• **What the task asks**: Go through the records and write each one out again exactly.
---------- Task data ----------
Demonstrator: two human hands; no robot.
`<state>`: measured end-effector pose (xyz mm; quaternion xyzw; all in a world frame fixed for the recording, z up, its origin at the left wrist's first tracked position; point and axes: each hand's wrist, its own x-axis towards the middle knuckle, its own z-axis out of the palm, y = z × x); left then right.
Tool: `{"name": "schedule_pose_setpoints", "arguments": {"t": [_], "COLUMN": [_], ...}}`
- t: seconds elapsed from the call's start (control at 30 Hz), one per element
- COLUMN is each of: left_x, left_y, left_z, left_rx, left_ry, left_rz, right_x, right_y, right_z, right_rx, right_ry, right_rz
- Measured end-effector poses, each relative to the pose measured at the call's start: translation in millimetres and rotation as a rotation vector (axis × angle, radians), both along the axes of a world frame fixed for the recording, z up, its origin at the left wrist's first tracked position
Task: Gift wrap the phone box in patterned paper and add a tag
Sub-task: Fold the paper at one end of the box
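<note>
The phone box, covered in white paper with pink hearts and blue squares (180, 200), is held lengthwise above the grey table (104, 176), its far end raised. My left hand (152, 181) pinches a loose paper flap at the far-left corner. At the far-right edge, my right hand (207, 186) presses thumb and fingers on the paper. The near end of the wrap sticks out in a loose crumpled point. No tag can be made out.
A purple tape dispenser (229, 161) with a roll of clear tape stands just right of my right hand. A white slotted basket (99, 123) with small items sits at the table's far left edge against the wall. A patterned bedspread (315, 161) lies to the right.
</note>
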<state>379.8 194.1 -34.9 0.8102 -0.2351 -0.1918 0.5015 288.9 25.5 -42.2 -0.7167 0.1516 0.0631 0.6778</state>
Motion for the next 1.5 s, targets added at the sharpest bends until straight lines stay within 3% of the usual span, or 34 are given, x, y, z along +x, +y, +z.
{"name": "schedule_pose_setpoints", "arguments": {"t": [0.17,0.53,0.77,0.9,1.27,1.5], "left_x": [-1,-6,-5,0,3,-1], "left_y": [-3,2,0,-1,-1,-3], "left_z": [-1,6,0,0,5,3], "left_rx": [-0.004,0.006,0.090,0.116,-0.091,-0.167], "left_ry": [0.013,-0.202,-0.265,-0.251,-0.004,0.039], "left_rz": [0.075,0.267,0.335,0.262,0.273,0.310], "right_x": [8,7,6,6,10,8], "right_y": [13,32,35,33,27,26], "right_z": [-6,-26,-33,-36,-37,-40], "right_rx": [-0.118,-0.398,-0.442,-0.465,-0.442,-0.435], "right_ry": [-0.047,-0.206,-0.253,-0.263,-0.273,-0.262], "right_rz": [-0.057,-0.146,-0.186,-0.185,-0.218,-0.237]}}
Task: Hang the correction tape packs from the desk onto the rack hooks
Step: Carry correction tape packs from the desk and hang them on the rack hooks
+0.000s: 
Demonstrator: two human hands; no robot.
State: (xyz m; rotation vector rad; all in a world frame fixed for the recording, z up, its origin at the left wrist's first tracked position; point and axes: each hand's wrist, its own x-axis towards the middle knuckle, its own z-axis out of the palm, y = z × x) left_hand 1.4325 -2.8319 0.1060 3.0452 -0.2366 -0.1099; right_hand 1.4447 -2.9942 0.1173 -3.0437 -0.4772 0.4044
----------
• **Solution**:
Demonstrator: two human hands; no robot.
`<state>`: measured end-effector pose (xyz mm; quaternion xyzw; all in a world frame fixed for the recording, z up, its origin at the left wrist's first tracked position; point and axes: each hand's wrist, its own x-axis towards the middle knuckle, its own z-axis out of the palm, y = z × x); left then right.
Tool: `{"name": "schedule_pose_setpoints", "arguments": {"t": [_], "COLUMN": [_], ...}}`
- t: seconds elapsed from the call's start (control at 30 Hz), one per element
- COLUMN is each of: left_x, left_y, left_z, left_rx, left_ry, left_rz, right_x, right_y, right_z, right_rx, right_ry, right_rz
- Measured end-effector poses, each relative to the pose measured at the call's start: translation in millimetres and rotation as a rotation vector (axis × angle, radians), both along the axes of a world frame fixed for the recording, z up, its origin at the left wrist's first tracked position
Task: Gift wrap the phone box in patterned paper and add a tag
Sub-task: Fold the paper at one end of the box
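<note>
The phone box, covered in white paper with pink hearts and blue squares (180, 200), is held lengthwise above the grey table (104, 176), its far end raised. My left hand (152, 181) pinches a loose paper flap at the far-left corner. At the far-right edge, my right hand (207, 186) presses thumb and fingers on the paper. The near end of the wrap sticks out in a loose crumpled point. No tag can be made out.
A purple tape dispenser (229, 161) with a roll of clear tape stands just right of my right hand. A white slotted basket (99, 123) with small items sits at the table's far left edge against the wall. A patterned bedspread (315, 161) lies to the right.
</note>
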<state>379.8 194.1 -34.9 0.8102 -0.2351 -0.1918 0.5015 288.9 25.5 -42.2 -0.7167 0.1516 0.0631 0.6778</state>
Motion for the next 1.5 s, targets added at the sharpest bends until straight lines stay within 3% of the usual span, or 34 are given, x, y, z along +x, +y, +z.
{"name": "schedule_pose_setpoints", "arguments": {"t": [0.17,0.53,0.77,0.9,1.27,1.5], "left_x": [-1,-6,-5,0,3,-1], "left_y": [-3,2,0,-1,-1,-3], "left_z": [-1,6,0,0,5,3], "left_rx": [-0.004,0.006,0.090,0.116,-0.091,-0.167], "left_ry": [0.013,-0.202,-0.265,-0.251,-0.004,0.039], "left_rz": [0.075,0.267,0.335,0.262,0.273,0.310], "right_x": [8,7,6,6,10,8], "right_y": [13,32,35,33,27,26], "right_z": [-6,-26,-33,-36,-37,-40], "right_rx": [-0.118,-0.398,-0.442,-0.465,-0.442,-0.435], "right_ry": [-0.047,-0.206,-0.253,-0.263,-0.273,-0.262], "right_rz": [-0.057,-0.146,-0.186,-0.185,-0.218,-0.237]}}
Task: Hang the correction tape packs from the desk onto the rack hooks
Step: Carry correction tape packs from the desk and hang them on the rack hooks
+0.000s: 
Demonstrator: two human hands; no robot.
State: (xyz m; rotation vector rad; all in a world frame fixed for the recording, z up, its origin at the left wrist's first tracked position; point and axes: each hand's wrist, its own x-axis towards the middle knuckle, its own z-axis out of the palm, y = z × x) left_hand 1.4325 -2.8319 0.1060 3.0452 -0.2366 -0.1099; right_hand 1.4447 -2.9942 0.1173 -3.0437 -0.4772 0.4044

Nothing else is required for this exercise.